▸ **Work to be completed**: Gather up every line from the entries below that uses the word "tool".

------------------------

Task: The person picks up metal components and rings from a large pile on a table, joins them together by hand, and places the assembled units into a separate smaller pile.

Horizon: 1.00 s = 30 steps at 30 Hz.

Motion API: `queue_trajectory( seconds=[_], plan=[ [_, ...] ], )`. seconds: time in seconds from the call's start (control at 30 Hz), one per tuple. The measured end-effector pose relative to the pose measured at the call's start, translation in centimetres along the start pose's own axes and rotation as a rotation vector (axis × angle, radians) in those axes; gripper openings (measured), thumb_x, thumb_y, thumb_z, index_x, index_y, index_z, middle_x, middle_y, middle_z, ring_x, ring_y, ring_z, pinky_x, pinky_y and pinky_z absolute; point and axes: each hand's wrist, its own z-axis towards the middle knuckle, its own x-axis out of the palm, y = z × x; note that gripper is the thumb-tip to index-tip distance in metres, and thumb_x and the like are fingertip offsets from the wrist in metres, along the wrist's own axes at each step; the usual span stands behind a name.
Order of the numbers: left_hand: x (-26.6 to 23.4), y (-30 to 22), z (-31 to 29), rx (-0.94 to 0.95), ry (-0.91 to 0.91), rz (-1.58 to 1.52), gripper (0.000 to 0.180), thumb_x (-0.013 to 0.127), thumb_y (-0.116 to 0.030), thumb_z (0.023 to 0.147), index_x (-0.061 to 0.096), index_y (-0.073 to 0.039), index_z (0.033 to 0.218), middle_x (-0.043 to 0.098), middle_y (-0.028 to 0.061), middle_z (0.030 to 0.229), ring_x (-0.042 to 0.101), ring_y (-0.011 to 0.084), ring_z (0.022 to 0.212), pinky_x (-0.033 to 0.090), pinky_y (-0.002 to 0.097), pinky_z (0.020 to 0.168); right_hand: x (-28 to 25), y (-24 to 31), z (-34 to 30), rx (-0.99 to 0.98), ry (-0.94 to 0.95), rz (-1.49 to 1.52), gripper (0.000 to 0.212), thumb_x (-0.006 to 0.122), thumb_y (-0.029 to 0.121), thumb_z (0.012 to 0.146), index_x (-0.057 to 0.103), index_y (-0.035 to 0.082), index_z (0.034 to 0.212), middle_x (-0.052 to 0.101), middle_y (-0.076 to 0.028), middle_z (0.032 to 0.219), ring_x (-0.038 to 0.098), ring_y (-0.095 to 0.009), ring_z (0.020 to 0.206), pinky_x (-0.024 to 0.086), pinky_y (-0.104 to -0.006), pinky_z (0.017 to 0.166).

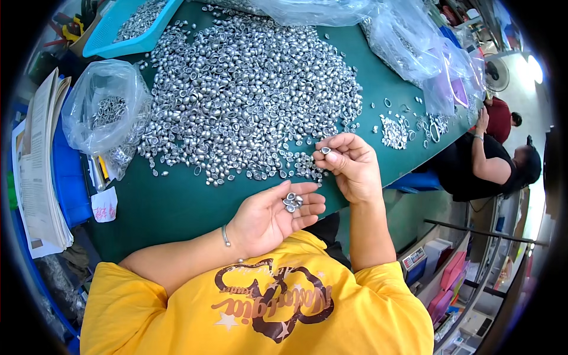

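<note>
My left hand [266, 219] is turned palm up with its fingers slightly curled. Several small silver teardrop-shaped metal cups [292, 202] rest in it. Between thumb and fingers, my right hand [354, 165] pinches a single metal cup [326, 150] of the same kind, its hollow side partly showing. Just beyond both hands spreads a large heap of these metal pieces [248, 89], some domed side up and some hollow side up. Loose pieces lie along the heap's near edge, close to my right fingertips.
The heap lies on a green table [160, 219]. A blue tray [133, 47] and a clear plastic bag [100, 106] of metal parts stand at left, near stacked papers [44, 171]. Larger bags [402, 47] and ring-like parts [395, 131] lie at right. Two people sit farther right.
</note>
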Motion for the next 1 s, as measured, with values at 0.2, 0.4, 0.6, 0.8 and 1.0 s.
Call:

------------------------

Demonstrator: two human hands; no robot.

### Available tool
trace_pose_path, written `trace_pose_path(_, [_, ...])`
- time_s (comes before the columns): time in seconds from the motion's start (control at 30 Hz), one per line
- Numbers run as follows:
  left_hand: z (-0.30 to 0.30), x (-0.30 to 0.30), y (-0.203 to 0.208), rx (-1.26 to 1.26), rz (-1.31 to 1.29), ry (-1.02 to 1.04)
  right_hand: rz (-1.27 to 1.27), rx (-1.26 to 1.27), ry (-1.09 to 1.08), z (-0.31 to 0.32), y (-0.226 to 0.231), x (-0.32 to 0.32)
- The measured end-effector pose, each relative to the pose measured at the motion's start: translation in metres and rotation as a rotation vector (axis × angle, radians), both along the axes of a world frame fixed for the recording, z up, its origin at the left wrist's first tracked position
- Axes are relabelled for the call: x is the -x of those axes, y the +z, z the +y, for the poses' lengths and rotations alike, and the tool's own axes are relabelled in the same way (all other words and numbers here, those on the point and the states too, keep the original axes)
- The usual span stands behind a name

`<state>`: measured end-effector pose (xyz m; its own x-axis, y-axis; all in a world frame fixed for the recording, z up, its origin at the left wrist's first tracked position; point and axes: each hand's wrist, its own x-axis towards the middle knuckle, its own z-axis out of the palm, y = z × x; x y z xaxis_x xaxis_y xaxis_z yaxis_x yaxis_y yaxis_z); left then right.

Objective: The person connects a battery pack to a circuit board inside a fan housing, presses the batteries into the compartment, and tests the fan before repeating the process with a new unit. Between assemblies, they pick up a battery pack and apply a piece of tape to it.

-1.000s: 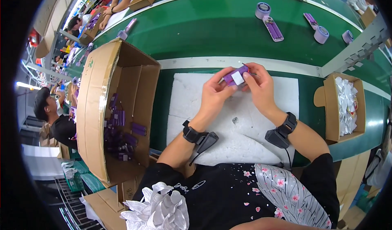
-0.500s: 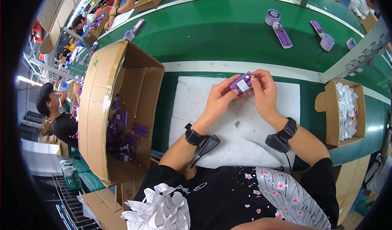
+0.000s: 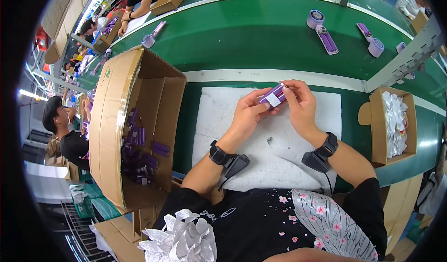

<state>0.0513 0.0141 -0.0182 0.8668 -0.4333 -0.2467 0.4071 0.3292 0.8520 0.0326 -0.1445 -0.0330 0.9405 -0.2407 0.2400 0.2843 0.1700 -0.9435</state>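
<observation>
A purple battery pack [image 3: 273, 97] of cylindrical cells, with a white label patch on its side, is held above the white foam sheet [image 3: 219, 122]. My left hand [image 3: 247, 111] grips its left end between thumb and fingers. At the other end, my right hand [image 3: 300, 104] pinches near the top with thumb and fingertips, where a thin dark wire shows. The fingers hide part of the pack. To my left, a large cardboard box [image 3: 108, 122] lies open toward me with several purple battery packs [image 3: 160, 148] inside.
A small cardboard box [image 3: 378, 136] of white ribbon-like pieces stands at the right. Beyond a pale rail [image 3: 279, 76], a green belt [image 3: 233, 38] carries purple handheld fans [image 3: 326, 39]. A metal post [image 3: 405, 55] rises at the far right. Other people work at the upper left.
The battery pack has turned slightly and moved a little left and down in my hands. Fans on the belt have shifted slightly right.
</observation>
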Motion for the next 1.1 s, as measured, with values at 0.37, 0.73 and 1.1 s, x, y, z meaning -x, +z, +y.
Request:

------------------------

▸ **Finished task**:
### Available tool
- Axes are relabelled for the call: x is the -x of those axes, y the +z, z the +y, for the poses' lengths and rotations alike, and the tool's own axes are relabelled in the same way (all other words and numbers here, those on the point and the states too, keep the original axes)

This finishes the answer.